Public craft-metrics report
The Real Data Behind SongForgeAI
Every song forged by the pipeline logs its composite score, prosody warnings, detail balance, emotional arc shape, and fire-line peaks into forge_metrics. This page is the aggregate — updated hourly, suppressed below 30-sample cells, no user-identifying data.
Report generated Sat, 06 Jun 2026 07:02:15 GMT. Window: 4/28/2026 to 6/5/2026.
Corpus summary
Songs forged
1,000
Avg composite
81.5
Median composite
84.0
Arc variety
95% non-flat
Composite score distribution
0-49
0.1%
50-59
0.1%
60-69
0.3%
70-79
35.1%
80-89
63.6%
90+
0.8%
Emotional arc shape distribution
flat
5.1%
single-axis
59.5%
shaped
34.7%
volatile
0.6%
By genre
Each slice shows at least 30 songs. Genres below that floor are suppressed to protect small-cell identity.
| Genre | Songs | Avg composite | Prosody/song | Fire-line peak |
|---|---|---|---|---|
| contemporary | 150 | 81.8 | 6.31 | 64.1 |
| folk | 139 | 83.2 | 5.75 | 63.8 |
| alternative | 127 | 79.8 | 6.64 | 62.5 |
| 1990s | 53 | 82.1 | 7.36 | 61.6 |
| indie | 45 | 83.2 | 6.89 | 61.9 |
| christian | 42 | 79.1 | 7.26 | 63.5 |
| arena | 35 | 78.5 | 7.80 | 61.9 |
By quarter
| Period | Songs | Avg composite | Prosody/song | % gauntlet improved | % enriched |
|---|---|---|---|---|---|
| 2026-Q2 | 1,000 | 81.5 | 6.68 | — | 38.9% |
Glossary
- composite score
- 0-100 output of the 12-metric rubric at /scoring/standard. Eight-voice panel with anti-inflation rules (gravity, burden of proof, antagonist ceiling). 50 = the gravity default; 80+ is genuinely strong; 90+ is rare territory.
- prosody warnings
- Count of Pattison-rule violations per song from the deterministic singability scanner. Fewer is better. Catches stress mismatches, weak hook-word placement, vowel-on-low-note-with-cluster, etc.
- arc shape
- Classification of the song’s emotional contour, computed per-section from valence + arousal:
- flat — valence and arousal both sit in a narrow band the whole song. Reads as monotone; usually a wound, not a stylistic choice.
- single-axis — one of valence or arousal moves meaningfully but the other is flat. The song goes dark or goes loud, but not both.
- shaped — both valence and arousal change section to section in a coherent direction (rising, falling, or rising-then-falling). The intended healthy shape.

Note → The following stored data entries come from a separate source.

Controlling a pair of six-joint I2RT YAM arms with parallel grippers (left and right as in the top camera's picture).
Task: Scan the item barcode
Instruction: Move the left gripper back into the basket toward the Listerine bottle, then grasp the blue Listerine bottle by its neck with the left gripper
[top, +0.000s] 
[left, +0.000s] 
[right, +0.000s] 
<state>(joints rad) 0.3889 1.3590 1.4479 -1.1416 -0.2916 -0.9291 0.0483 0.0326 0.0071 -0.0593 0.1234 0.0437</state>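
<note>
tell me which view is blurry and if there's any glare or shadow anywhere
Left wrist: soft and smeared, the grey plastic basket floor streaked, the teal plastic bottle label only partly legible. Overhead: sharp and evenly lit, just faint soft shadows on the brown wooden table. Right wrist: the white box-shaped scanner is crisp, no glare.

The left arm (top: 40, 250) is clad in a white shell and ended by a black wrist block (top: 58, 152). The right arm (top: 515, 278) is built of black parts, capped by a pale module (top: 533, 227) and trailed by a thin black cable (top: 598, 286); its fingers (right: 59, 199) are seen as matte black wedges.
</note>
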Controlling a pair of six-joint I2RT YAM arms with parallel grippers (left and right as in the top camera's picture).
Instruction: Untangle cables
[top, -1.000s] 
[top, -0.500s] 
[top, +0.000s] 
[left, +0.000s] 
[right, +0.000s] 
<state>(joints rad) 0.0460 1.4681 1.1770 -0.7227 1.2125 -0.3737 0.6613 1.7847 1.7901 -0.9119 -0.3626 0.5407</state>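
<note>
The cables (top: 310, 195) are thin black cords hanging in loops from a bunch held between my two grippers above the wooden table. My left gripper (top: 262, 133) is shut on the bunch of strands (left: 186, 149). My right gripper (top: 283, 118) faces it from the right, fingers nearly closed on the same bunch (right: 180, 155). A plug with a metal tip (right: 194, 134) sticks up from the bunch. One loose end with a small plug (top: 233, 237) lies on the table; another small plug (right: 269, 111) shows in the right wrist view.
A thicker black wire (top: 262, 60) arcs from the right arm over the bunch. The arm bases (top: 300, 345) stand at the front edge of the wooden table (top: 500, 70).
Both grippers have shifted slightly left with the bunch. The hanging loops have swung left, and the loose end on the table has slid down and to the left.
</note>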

- volatile — both axes move but the direction is incoherent: a section jumps brighter then darker then brighter again with no accumulating arc. Reads as confused emotional intent.
- fire-line peak
- Highest line-level Ritter memetic score across the lyric. Tries to surface the most quotable / shareable single line.
- % gauntlet improved
- Of songs the gauntlet ran on (mode=‘gauntlet’ rows), fraction whose composite score went UP after the gauntlet rewrite. Build 1183 fix: the prior aggregator counted initial forges in the denominator, biasing this toward 0%. The current number is “of gauntlet attempts, what fraction lifted the score.” Reverted gauntlets aren’t logged to this table at all (separate code path), so they don’t pull this down.
- % enriched
- Fraction of forges that had the SuperPrompt enrichment step run. Caveat: as of Build 1183 only the V2 forge UI sets this flag; the dominant V1 path doesn’t log it even when SuperPrompt fires. So a low number here (e.g. 2%) reflects V2 routing share, NOT how often enrichment actually ran. Tracking under-coverage; will be fixed when V1 logging is wired up or V1 is retired.
- Berklee batch lift
- Composite + prosody comparison before vs after Build 935, when Pattison prosody rules and Stolpe destination-writing priors were pushed directly into the forge + gauntlet system prompts. A positive composite delta + a negative prosody delta is the target.
- arc variety
- The percentage of songs whose arc shape is NOT ‘flat’ (i.e. everything that’s single-axis, shaped, or volatile combined). High = the pipeline is producing songs with motion; low = monotone output.
Methodology + disclosure
- All data sourced from the
forge_metricstable, populated fire-and-forget after every completed forge. - Any slice below 30 samples is suppressed. No user, song, or lyric identifiers are included in this report.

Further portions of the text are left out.